[Stored data]
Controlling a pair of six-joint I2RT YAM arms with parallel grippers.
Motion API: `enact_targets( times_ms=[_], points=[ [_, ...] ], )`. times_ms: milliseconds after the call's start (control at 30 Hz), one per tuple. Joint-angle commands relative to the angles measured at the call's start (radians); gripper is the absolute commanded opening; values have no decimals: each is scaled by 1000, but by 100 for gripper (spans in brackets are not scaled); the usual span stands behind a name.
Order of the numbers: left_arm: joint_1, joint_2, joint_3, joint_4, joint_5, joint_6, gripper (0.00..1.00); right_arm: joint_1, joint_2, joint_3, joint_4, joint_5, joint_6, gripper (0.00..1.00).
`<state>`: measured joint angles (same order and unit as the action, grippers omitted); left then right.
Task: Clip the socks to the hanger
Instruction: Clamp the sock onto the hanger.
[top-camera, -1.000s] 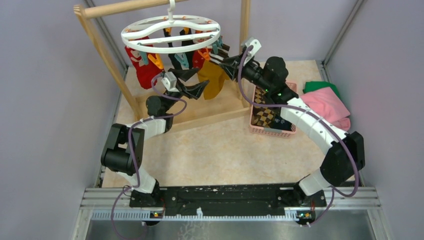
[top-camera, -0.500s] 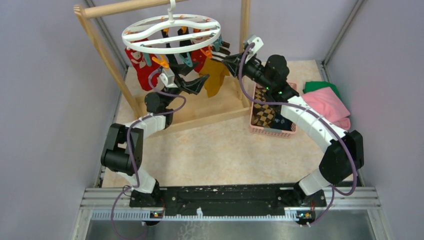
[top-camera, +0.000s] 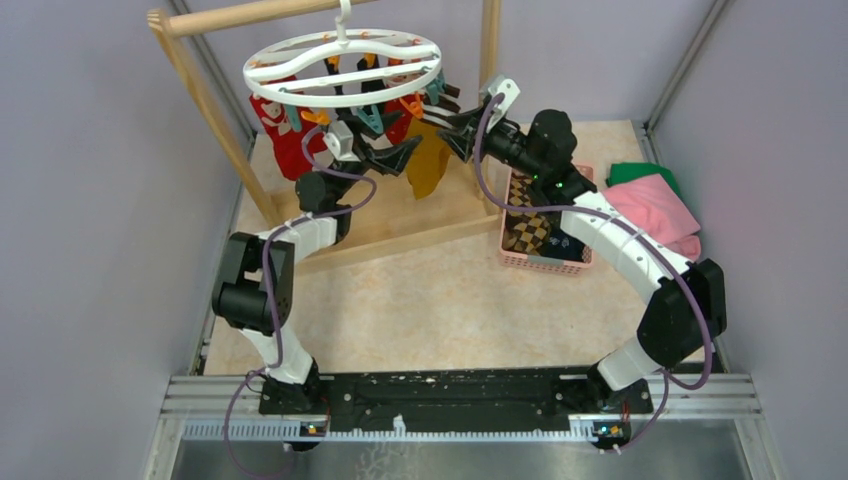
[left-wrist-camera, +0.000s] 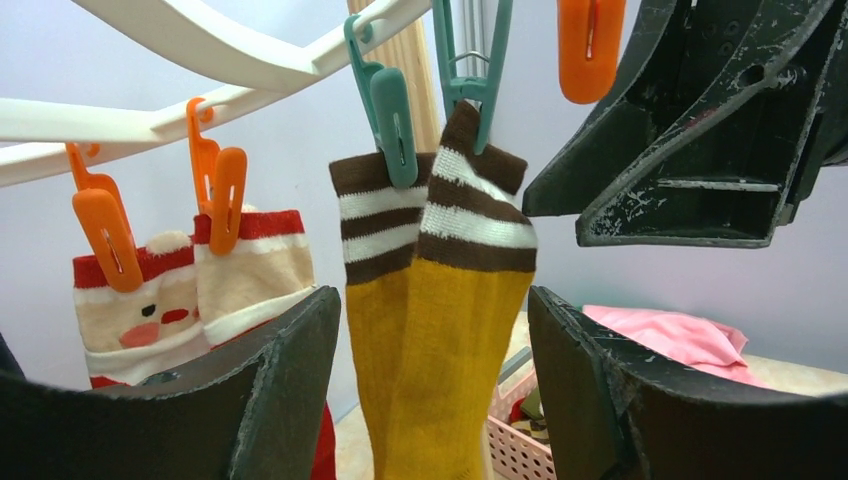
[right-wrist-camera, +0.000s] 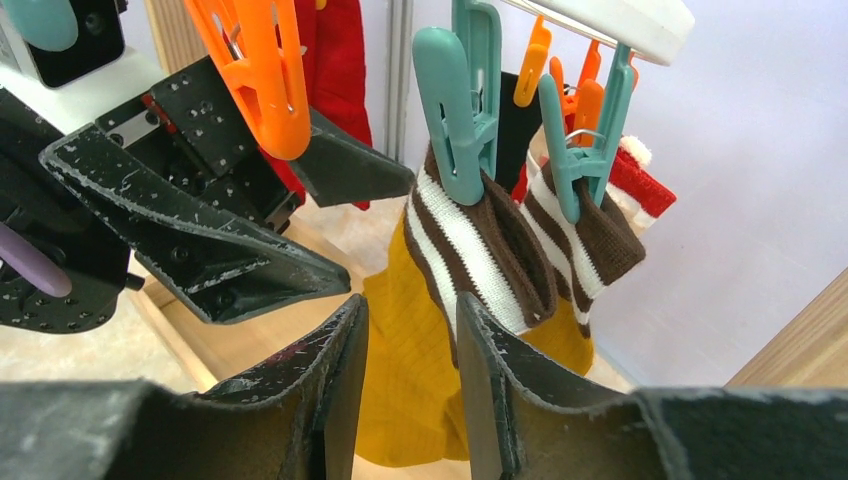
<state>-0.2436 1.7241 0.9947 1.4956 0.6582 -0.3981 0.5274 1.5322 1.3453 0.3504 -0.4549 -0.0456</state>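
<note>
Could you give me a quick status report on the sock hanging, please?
Left gripper open, empty, facing mustard socks. Right gripper slightly open, empty. Socks hang from hanger on teal clips. The grippers crowd each other.

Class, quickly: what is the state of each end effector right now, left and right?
Left end effector: wide open, holding nothing.
Right end effector: slightly open, holding nothing.

No legible text, labels or numbers visible.

Smooth glossy plastic is seen on the hanger and teal clip, knitted cloth on the mustard sock, matt wood on the rack.
</note>
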Motion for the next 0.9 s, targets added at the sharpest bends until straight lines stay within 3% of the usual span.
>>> enact_targets(
  times_ms=[0,533,867],
  points=[
    [4,17,55,298,-21,-19,75,-9,-18,39,22,-27,-28,38],
    [7,137,241,297,54,-282,66,-20,-15,39,29,-33,-14,38],
    [7,189,329,298,77,-355,61,-22,-14,43,28,-37,-11,38]
  ],
)
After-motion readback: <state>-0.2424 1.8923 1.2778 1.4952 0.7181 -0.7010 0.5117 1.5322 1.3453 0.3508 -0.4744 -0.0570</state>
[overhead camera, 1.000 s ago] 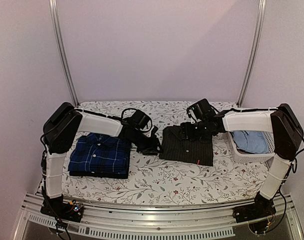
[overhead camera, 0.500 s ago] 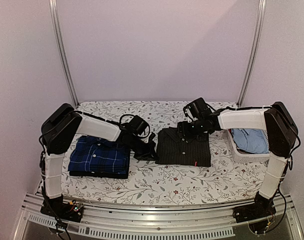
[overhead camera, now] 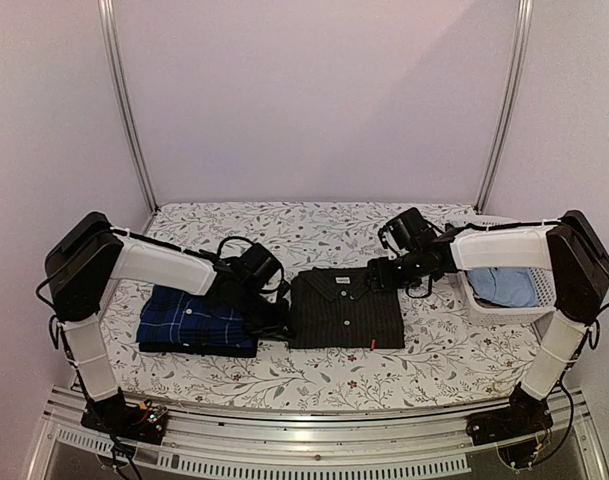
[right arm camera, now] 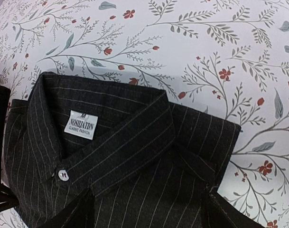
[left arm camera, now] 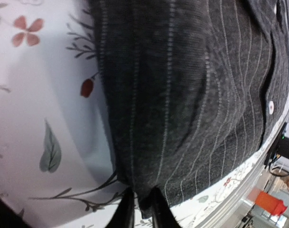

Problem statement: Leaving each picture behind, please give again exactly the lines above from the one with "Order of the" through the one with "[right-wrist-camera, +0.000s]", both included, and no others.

Result of this task:
Order of the numbers: left_arm: joint_1, joint_2, joint_3, joint_4, joint_5, joint_6, gripper (0.00..1.00); right_arm: joint_1, joint_2, joint_3, joint_4, joint_5, joint_6, gripper (0.00..1.00).
`<state>`: measured joint angles (same order and unit as the action, grippers omitted); left then right.
Task: Clip the socks to the hanger
Instruction: Clamp the sock onto the hanger.
[top-camera, -1.000s] 
[top-camera, -0.500s] 
[top-camera, +0.000s] 
[left-wrist-camera, +0.000s] 
[right-wrist-camera, +0.000s] 

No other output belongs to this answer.